Tuesday, September 6, 2005

love the way you activate your hips and push your ass out. is the statement of taste really just a thinly veiled attack on the judgements of others? if you think someone has "good taste," are they subliminally placed into the "people i like" pile?

taste is, by it's very nature, a vague and subjective term; even though to people who care about such things, taste is highly objective. these people are probably/definitely snobs in one way or another, and are willing to dismiss you based on your preferences for foods, clothing, music, home decor, entertainment outlets and the like. being snobby may sound bad but really, aren't there some things that really are in bad taste? kitschy items like black velvet paintings? there can be no doubt that finding one of these on a wall in an otherwise tastefully appointed home would be in poor taste. this is similar to the "ugh, that's a beautiful girl, but why would she wear that?" line of observation.

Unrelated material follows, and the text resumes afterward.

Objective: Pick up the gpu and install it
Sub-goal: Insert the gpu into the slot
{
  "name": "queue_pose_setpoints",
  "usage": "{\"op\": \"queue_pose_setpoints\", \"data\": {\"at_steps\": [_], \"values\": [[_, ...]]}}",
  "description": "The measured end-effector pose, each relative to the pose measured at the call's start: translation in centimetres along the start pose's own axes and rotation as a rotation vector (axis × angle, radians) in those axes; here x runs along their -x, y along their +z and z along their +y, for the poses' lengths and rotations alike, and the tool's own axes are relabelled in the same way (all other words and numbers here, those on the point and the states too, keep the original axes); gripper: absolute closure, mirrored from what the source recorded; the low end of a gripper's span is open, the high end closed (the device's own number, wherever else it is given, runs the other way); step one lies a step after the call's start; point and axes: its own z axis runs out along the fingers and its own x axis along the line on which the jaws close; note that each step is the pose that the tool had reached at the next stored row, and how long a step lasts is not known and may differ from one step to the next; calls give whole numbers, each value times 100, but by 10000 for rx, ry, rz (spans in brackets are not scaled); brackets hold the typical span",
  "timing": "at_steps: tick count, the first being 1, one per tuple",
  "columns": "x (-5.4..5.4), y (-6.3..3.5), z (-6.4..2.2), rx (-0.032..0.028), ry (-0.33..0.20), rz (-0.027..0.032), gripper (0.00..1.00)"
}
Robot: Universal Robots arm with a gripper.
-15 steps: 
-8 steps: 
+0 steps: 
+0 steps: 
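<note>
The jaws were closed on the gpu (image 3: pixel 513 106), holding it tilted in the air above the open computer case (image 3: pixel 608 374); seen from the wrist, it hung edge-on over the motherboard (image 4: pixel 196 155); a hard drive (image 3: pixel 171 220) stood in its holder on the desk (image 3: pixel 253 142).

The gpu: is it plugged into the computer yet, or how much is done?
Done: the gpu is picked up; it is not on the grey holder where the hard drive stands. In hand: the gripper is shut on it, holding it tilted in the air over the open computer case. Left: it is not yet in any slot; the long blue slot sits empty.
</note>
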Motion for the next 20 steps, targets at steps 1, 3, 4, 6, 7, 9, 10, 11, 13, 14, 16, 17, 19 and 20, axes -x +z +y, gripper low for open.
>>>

so once you establish that you have a certain type of taste, you start to use this taste to pass judgement on others don't you? if someone appreciates the same movies and books as you do, wouldn't you think to yourself, "so-and-so has really great taste in movies." the unsaid portion of that sentence is "...just like me." by approving of someone's similar good taste in movies and books, you're patting yourself on the back.

on the other hand, if someone has tastes dissimilar to yours, you're ready to dismiss them, sight unseen. i mean, isn't that the whole premise behind listing your favorite books/movies/music/whatevers on friendster? if i see an auto-fail book or movie under "favorites" in friendster, i'm pretty much ready to throw in the towel on our potential friendship. i mean, we could still be friends, but it'll be a shallow friendship based on things unrelated to good movie and book recommendations. and really, who needs that type of friendship nowadays? many a budding friendship has been crushed by the listing of one of my top five auto-fail books. sad but true.
and sometimes i wonder how i can be friends with such people, people whom i readily declare "close friends," but then find out that they have three-fourths of my auto-fail list on their friendster favorites. a more logical person would take this situation and deduce that tastes in entertainment have nothing to do with the quality of the friendship, but i'd rather turn this sort of problem into one underpinned by religious logic. everyone sins, nobody is perfect, all can be forgiven, and if not, there will be punishment meted out at the end of the ride. all you can do in this lifetime is to try evangelizing to those heading down the wrong path. here, take my copy of "reality bites," please, just take it.
i believe with all my heart that people's tastes have a lot to say about them. if we can't judge someone based on the cover, at least let me judge them by the index. if two people can share a common love for a tv series or an obscure book, then they're destined to get along, because chances are, they see things the same way. the caveat here is that both of you have to appreciate the same thing about the shared favorite. if one person loves "armageddon" for its realistic portrayal of earth's potential fate and the other person loves armaggedon for its deep emotional impact, it's not exactly a shared bond. so even if two people declare similar loves for armageddon, the two of them really should dig deeper to make sure that they're on the same page.

one of my favorite comments that a person has ever made to me was, "i don't think i can trust someone who doesn't like hip hop." yes, you, you can be my friend. that statement and the motivation behind it pretty much epitomizes my entire attitude on friendship.